The crudity of Adrian Raine’s opening arguments in The Anatomy of Violence — his manifesto for neurocriminology — is curiously refreshing. It is a long time since evolutionary psychology was served so neat. Life, he says, has only one aim: to make more of itself. This is as true of humans as of tigers. The selfish gene replicates through lumbering robots called organisms that stop at nothing to survive in order to reproduce.
We are criminals — killers, liars, cheaters — because crime pays biologically. “Men are murderers. The simple evolutionary explanation is that women are worth fighting for. They are the valuable evolutionary resource men want to get their hands on.” This explains why men are rapists and why they prefer to rape women of childbearing age rather than, say, nonagenarians. If women in the main eschew violence, it is because they have “to bear the children, worry about their health and make up the bulk of parental investment.” Female aggression is more subtle, relying on gossip rather than guns, warning potential mates off rival females by hinting that the latter are promiscuous and therefore likely to propagate someone else’s genes.

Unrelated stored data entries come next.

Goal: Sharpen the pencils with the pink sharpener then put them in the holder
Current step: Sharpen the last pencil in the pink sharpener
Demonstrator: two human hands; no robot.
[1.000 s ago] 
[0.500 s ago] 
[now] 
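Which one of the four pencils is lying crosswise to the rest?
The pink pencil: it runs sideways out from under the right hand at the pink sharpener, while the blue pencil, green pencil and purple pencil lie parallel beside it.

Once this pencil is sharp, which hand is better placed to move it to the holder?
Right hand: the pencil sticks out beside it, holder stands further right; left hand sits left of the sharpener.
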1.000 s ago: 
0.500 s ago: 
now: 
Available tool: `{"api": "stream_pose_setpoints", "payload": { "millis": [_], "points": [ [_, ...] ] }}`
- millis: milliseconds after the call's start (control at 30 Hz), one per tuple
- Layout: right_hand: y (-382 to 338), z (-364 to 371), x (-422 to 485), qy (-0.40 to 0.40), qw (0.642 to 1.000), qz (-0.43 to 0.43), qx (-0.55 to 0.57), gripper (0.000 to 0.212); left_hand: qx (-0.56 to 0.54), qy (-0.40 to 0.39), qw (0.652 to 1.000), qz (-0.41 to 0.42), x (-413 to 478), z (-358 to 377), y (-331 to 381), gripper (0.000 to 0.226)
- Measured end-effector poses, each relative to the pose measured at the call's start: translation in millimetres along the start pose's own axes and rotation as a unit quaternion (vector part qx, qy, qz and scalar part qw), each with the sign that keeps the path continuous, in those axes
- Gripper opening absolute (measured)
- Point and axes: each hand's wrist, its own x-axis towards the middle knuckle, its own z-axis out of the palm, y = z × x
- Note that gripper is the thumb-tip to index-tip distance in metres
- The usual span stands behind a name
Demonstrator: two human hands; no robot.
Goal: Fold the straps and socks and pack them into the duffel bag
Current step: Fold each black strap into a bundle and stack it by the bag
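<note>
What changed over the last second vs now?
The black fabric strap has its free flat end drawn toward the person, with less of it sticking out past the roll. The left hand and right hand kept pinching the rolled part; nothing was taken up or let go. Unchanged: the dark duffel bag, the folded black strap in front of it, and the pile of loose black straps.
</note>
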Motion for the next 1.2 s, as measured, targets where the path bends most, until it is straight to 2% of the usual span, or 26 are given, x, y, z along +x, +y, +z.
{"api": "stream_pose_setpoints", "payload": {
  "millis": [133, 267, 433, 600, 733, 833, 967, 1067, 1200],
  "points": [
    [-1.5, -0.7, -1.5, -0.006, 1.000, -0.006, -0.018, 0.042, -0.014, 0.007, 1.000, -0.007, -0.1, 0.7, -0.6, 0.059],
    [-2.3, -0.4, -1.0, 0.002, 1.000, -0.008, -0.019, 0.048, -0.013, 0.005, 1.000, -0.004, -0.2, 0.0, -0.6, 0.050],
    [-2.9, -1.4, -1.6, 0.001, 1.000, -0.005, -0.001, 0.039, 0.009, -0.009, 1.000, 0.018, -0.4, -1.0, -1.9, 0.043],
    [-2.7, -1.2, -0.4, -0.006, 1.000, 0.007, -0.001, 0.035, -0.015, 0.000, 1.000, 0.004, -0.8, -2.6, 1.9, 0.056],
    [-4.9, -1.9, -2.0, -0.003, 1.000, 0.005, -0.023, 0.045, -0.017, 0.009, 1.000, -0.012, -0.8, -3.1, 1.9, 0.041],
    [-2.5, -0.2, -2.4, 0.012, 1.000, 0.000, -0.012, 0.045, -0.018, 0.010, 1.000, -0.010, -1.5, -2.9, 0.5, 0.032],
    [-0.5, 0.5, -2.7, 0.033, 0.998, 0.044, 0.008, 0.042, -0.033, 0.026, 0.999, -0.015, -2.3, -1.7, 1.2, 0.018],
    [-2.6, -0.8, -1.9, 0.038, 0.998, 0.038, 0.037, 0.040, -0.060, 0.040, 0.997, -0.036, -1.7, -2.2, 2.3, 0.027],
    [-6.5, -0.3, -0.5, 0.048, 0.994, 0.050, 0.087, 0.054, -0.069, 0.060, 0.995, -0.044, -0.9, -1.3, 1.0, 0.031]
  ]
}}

The fact that rather more men are, say, teachers than serial murderers is a bit awkward for his evolutionary stance. The standard fallback position that reciprocal altruism is just another trick by which the selfish gene ensures its own replication makes one wonder just what observation could threaten Raine’s thesis. We need to challenge his all-too-familiar vision of persons as naked apes rather than embodied subjects operating in a community of minds. Many features distinguish us even from our nearest primate kin: We are beings, as Hegel said, for whom desire for personal recognition is important; we operate with complex, long-term goals (such as writing books on neurocriminology), which make sense only within abstract or institutional frameworks; we are capable of empathy not seen in animals; and, most important, our lives are lived as explicit narratives that go beyond mere organic continuation.
By Adrian Raine
As he follows the path from biology to behavior mediated via genes and the brain, Raine’s story becomes more nuanced, though biology still rules. He examines the genetic “seeds of sin” and finds that criminal tendencies are strongly inherited. He cites studies of twins brought up in similar and in different environments, to separate the effects of nature and nurture. According to one of his own research papers, genetic factors on the most reliable measures explain an eye-popping 96 percent of the variance in antisocial behavior. He cautions against overestimation of the importance of inheritance, but little remains, it seems, for caution to work on.
After a digression into the heart (and a discussion of the fact that psychopaths are literally cold-blooded, having a low resting heart rate), we move to our genes’ key lieutenant and Raine’s central character, the brain. Like his hero Cesare Lombroso, he believes that the criminal brain has distinctive features. He scanned the prefrontal cortex, the part of the brain supposedly key to self-control, in murderers recruited from death row and found that they paid less attention to the tasks he set them — there was reduced activity in the relevant area. His conclusion is that they were predisposed to violence by their lackadaisical prefrontal parts.